Most baseball fans detest Manfred because of his tone-deaf public statements about the game, such as his “piece of metal” reference to the Astros’ 2017 World Series trophy when he was asked whether it should be vacated because of Houston’s cheating scandal. That’s just one of many speaking gaffes that make some wonder if Manfred cares about the game.

But Manfred’s position, unlike the job of Commissioner when it was created more than a century ago, is to make money for the owners, not necessarily to act “in the best interests of baseball.” On the money-making, he is seen by ownership as a tremendous success story. As noted in this article in The Athletic by Evan Drellich:

But fan complaints aren’t often enough to sway owners, whose interests typically differ from those of their average customers. For the owners, the bottom line is often most salient: MLB drew an estimated $10.8 billion in 2022, compared to $9.5 billion in 2015, Manfred’s first season. Presumably, those figures would have risen even higher had it not been for the COVID-19 pandemic.

Manfred should, however, be given credit for the rule changes approved for the 2023 season, which include the pitch timer, larger bases and restrictions on defensive shifting. These were intended to pick up the pace of play and create more action on the basepaths, and they have been an unqualified success. Games have been faster and there have been more balls in play and more stolen bases. Personally, I have enjoyed watching these faster-paced games. So, credit where it’s due.

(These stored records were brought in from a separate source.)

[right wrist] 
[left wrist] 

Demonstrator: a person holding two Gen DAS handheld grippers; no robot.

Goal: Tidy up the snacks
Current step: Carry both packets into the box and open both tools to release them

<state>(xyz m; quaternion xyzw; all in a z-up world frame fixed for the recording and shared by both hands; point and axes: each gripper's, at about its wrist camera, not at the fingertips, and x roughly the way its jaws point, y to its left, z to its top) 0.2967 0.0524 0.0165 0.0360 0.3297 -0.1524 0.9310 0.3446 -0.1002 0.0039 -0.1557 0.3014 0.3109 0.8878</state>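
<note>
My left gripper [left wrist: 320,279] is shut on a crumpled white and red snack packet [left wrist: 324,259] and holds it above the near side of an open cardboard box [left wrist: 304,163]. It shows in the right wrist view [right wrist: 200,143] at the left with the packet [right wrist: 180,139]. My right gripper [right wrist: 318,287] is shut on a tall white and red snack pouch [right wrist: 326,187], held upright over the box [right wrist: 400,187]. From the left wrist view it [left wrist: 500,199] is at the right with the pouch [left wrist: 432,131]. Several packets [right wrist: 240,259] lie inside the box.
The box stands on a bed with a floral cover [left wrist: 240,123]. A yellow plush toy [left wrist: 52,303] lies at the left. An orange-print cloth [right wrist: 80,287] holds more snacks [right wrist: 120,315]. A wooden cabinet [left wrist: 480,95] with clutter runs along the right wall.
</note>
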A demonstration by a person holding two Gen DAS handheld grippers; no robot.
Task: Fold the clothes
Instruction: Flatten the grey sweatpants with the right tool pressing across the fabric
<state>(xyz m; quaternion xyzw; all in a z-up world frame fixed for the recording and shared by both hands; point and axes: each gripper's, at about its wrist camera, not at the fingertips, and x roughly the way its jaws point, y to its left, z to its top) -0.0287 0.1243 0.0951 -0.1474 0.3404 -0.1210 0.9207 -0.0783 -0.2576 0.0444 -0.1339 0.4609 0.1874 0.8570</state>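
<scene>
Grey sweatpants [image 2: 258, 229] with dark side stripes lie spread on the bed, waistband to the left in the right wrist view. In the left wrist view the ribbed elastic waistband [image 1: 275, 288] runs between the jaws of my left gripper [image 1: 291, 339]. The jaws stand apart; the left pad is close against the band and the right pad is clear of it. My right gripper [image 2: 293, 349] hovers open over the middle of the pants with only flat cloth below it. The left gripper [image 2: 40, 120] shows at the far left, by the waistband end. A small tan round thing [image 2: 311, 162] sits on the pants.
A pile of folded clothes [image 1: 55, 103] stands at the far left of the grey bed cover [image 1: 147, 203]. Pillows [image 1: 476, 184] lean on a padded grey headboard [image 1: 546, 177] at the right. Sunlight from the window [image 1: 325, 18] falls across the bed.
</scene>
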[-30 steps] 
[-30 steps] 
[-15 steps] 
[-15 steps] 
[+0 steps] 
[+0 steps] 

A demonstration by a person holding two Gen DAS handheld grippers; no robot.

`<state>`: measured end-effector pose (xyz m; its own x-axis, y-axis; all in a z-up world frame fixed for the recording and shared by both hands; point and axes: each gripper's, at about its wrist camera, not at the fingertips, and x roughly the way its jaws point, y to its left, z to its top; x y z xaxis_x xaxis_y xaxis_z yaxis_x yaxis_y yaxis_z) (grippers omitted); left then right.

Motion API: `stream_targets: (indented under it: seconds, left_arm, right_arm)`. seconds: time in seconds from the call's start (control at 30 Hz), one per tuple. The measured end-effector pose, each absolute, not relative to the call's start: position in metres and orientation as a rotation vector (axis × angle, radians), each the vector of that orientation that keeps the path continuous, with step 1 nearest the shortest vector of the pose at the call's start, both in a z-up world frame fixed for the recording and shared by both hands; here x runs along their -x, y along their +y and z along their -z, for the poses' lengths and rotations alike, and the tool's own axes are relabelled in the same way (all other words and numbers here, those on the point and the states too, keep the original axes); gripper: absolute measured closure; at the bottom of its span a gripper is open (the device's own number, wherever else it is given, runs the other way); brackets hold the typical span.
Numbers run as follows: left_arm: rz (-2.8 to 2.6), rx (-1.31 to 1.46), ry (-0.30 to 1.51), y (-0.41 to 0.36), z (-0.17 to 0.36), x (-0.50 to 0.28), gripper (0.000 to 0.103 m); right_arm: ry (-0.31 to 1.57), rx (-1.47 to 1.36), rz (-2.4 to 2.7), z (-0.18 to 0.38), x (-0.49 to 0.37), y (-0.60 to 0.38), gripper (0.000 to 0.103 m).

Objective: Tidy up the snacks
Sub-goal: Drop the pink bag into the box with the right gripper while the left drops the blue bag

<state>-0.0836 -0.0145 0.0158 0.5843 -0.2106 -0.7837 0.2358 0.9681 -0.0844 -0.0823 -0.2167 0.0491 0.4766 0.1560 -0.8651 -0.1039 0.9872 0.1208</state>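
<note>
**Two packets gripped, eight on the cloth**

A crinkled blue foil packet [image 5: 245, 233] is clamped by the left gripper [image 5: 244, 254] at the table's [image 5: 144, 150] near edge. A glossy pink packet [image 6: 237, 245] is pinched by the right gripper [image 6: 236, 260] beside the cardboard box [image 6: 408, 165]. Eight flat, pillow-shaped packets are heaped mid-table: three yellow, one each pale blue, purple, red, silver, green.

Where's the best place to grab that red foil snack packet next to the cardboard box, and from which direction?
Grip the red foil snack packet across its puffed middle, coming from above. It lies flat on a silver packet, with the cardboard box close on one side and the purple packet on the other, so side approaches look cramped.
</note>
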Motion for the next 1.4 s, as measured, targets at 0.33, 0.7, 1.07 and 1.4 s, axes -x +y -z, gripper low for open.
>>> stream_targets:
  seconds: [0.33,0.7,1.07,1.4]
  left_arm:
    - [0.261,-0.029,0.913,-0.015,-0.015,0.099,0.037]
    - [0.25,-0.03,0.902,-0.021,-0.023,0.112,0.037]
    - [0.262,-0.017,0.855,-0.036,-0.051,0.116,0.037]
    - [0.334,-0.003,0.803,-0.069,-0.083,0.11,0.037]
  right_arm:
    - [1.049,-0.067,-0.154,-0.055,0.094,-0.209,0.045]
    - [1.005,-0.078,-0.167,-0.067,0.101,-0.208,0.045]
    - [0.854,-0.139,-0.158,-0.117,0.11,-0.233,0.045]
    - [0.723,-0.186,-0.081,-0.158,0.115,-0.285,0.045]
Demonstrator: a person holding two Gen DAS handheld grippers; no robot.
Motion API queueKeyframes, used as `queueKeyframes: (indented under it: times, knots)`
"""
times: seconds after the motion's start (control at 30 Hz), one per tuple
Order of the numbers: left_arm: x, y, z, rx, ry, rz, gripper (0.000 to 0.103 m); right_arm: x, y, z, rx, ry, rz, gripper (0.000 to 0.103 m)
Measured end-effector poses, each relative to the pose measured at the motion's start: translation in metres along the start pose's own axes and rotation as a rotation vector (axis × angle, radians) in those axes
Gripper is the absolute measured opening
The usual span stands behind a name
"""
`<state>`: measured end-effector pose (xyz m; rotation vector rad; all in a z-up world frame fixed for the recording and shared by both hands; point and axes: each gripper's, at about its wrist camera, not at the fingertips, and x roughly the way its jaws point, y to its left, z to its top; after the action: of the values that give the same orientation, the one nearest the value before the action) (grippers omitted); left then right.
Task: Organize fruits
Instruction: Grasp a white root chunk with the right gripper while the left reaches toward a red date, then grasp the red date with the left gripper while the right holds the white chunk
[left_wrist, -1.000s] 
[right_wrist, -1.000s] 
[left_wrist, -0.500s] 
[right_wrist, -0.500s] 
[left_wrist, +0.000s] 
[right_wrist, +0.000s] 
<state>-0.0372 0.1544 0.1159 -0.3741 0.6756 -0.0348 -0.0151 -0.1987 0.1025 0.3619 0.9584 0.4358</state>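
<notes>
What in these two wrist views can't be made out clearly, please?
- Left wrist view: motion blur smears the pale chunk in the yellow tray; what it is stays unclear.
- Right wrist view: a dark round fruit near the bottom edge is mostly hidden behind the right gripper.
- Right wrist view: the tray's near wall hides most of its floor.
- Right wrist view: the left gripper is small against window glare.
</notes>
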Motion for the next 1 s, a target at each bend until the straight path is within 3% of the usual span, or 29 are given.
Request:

Manfred also led the sport through a lockout a year and a half ago that got pretty ugly at times, as MLB goes through a transition period where RSN money is beginning to dry up with no ready replacement. From Drellich:

Sorting out the best way to keep making owners the most money possible, and the best way to deliver baseball games to fans, particularly in this television landscape, might be the most difficult task facing Manfred in the next five-plus years. The television and streaming model is in constant flux, and leagues and teams can no longer rely on the cable bundle alone to prop up the sports’ economics. The cable model, for decades, required subscribers to pay for sports telecasts whether they wanted to watch those games or not.

Manfred has expressed interest in creating an all-30 team streaming bundle for in-market customers. But large-market teams, whose television rights are the most valuable, likely wouldn’t be amenable — unless they were compensated in a way that made it, to them, worth their while. The most difficult issues for commissioners are often owner vs. owner.

This might well lead to another lockout after the 2026 season that could be worse than the last one. How Manfred handles that will define his tenure.

Manfred will be 71 years old when his new deal expires in 2029. If he chooses to retire at that time — and he might not — he’d match Ford Frick as the fourth-longest serving commissioner, at 14 years. Bowie Kuhn (15 years), Bud Selig (17 years) and K.M. Landis (23 years) served longer. The office of commissioner was vacant from 1992, when Fay Vincent was ousted, and 1998, when Selig was elected commissioner. From 1992-98 Selig led baseball with the title Chairman of the Executive Council.